Furthermore, a final agreement must provide for “anytime, anywhere” inspections, including Iran’s military facilities. Unfortunately, senior Iranian officials have publicly rejected such a requirement. This alone should be a deal breaker. As former CIA Director Michael Hayden explains, “American intelligence is going to tell you a lot, but to get the level of confidence you will need to legitimate action will require an invasive inspection regime that must be negotiated.”

Our goal must remain preventing an Iranian nuclear weapons capability, rather than merely managing it.

Iran must also dismantle its nuclear infrastructure to prevent it from having a uranium or plutonium path to a nuclear weapon.  Instead, the Obama Administration’s interim agreement gives Iran the right to continue to enrich uranium in violation of six U.N. Security Council resolutions.  This is a coup for Iran whose president declared that the “world powers surrendered to Iranian nation’s will” because “the centrifuges are spinning and will never stop.”

Our goal must remain preventing an Iranian nuclear weapons capability, rather than merely managing it.  A deal that allows Tehran to retain its nuclear infrastructure would leave Iran as a nuclear-threshold state.  However, recent press reports indicate that Iran’s infrastructure will not only remain intact, but the U.S. may in fact provide Iran with new nuclear equipment as part of a final deal.
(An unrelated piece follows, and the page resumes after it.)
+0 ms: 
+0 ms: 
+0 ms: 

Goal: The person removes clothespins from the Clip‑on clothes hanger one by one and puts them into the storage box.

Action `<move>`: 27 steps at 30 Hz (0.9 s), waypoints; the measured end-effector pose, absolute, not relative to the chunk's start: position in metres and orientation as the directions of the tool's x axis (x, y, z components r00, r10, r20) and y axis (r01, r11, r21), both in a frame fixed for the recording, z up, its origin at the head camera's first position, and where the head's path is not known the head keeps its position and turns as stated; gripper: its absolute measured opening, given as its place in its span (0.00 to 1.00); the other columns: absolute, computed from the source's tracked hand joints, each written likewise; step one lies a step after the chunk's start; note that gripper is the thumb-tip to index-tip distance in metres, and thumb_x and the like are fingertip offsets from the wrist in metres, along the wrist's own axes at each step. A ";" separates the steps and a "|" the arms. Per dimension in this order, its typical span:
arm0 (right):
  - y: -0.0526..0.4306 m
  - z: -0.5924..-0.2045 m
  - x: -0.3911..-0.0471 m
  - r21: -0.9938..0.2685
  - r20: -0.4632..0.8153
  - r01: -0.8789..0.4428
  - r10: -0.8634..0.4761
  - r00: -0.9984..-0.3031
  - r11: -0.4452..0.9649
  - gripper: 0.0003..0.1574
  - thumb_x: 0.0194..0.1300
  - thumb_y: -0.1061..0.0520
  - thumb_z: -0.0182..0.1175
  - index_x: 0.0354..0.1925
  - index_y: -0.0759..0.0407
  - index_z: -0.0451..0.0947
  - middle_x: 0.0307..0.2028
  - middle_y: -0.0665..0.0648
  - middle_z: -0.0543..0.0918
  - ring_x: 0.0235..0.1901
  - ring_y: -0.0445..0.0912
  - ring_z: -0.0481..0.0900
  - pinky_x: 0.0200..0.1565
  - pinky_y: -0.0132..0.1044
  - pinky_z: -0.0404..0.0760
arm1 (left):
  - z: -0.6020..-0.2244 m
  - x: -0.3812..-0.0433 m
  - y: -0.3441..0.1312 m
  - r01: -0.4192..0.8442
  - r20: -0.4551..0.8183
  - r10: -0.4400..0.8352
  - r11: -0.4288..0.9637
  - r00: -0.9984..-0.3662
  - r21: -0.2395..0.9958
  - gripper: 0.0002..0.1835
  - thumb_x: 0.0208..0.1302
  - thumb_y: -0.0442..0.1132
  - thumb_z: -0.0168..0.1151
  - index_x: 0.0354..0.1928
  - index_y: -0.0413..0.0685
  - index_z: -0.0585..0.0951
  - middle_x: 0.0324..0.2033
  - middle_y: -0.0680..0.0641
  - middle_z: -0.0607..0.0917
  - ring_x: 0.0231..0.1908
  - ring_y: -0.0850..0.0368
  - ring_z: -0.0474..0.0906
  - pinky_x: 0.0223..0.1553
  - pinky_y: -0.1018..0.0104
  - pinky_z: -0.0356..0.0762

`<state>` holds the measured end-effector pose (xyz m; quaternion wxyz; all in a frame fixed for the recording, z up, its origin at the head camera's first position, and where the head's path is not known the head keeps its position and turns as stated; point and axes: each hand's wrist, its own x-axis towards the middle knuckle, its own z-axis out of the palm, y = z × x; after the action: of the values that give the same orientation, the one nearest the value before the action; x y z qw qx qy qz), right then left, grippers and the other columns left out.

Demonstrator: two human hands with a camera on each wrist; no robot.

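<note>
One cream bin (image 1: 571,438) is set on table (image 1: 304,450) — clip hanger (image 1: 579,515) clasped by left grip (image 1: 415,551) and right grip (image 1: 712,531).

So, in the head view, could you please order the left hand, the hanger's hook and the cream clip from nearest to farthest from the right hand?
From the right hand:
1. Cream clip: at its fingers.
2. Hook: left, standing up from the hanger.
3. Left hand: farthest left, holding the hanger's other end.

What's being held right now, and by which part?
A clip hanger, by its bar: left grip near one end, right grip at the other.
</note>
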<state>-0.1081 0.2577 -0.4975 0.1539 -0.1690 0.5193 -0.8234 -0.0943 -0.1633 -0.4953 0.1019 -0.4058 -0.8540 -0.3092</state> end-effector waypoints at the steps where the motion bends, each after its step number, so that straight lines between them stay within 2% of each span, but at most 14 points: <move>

This is unacceptable.

While far from perfect, I supported the Iran Nuclear Agreement Review Act, which was signed into law and provides Congress with oversight of any potential agreement with Iran.  On such a critical issue to U.S. national security, Congress must assert its historic foreign policy role. As Chairman of the Homeland Security Committee, I will continue to speak out about the dangers of signing a deal with Iran that will pave the way for a surge in terrorism and directly threaten the security of the United States and our allies.